▶ [Work to complete]: The response must be made up of the lines in the entries below that contain "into".

═══ Source material

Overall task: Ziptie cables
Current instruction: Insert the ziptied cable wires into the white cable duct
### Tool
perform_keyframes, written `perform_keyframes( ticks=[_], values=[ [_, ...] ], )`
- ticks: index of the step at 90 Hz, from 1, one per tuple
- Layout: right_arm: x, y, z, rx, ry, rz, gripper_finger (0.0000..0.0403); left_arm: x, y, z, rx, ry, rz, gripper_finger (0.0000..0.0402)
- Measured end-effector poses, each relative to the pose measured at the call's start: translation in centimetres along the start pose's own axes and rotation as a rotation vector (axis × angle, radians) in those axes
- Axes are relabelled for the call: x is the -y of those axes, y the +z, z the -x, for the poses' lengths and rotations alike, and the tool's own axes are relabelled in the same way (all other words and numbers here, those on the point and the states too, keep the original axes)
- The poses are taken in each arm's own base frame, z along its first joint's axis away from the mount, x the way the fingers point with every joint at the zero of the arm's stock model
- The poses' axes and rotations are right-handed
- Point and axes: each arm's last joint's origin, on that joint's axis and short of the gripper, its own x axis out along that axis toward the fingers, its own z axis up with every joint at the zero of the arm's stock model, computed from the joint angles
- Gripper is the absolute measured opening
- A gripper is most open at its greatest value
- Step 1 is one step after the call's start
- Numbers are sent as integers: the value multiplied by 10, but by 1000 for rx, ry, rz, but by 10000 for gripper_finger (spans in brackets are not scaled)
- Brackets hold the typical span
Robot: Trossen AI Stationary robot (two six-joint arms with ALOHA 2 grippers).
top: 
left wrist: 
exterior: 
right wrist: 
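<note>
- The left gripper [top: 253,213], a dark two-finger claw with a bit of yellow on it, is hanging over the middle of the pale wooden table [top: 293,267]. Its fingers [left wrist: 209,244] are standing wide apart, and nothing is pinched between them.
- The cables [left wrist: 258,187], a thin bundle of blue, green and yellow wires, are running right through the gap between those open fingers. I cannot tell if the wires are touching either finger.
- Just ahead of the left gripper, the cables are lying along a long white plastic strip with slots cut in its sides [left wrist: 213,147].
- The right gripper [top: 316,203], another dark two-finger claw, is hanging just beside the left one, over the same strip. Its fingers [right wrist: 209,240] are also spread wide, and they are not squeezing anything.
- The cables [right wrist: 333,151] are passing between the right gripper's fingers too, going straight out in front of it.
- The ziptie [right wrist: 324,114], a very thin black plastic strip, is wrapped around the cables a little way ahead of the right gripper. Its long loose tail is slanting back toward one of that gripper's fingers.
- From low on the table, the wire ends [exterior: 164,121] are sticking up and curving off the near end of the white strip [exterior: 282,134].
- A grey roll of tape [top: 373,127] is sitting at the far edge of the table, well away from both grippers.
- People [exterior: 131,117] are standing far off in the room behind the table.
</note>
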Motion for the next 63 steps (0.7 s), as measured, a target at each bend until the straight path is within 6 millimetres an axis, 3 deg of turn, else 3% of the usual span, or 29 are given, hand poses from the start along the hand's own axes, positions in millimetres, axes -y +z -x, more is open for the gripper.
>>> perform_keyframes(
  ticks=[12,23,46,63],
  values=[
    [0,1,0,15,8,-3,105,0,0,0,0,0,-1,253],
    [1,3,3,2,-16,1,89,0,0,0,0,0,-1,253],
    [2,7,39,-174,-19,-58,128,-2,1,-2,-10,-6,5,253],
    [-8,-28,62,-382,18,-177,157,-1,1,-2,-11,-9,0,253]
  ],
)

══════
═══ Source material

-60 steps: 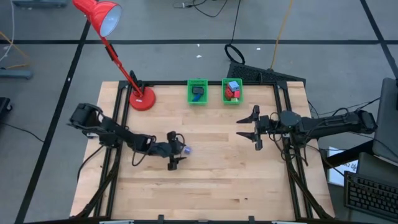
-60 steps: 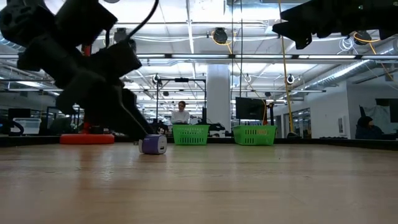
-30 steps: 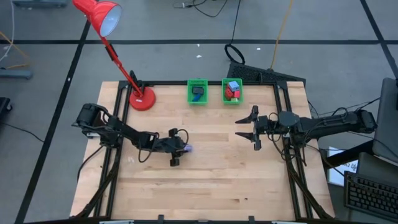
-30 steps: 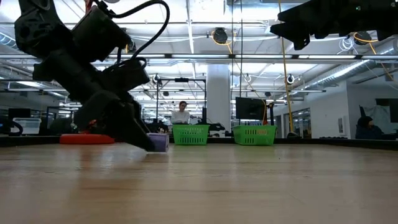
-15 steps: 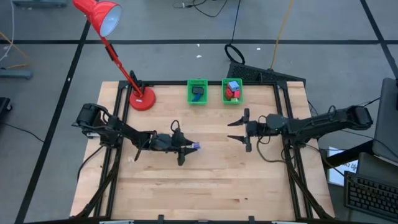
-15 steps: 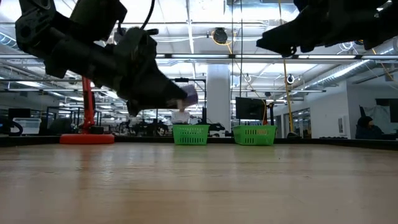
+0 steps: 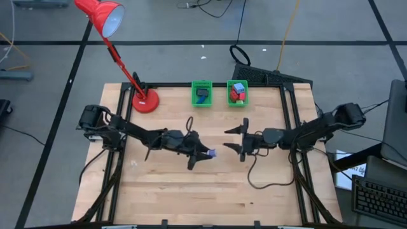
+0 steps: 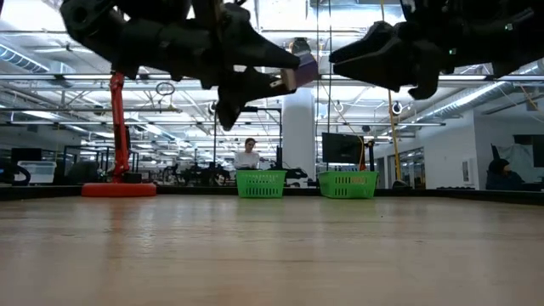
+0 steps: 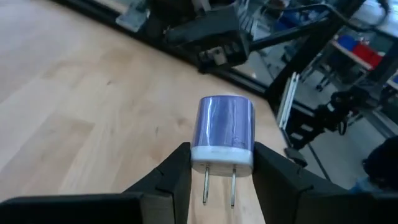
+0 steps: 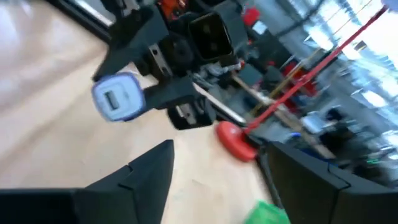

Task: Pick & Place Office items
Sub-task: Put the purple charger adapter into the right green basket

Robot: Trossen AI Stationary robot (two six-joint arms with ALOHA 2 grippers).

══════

▶ [Exercise response]:
Current instruction: Insert the ziptied cable wires into the white cable duct
Sub-task: Put the purple charger adapter into the right green basket

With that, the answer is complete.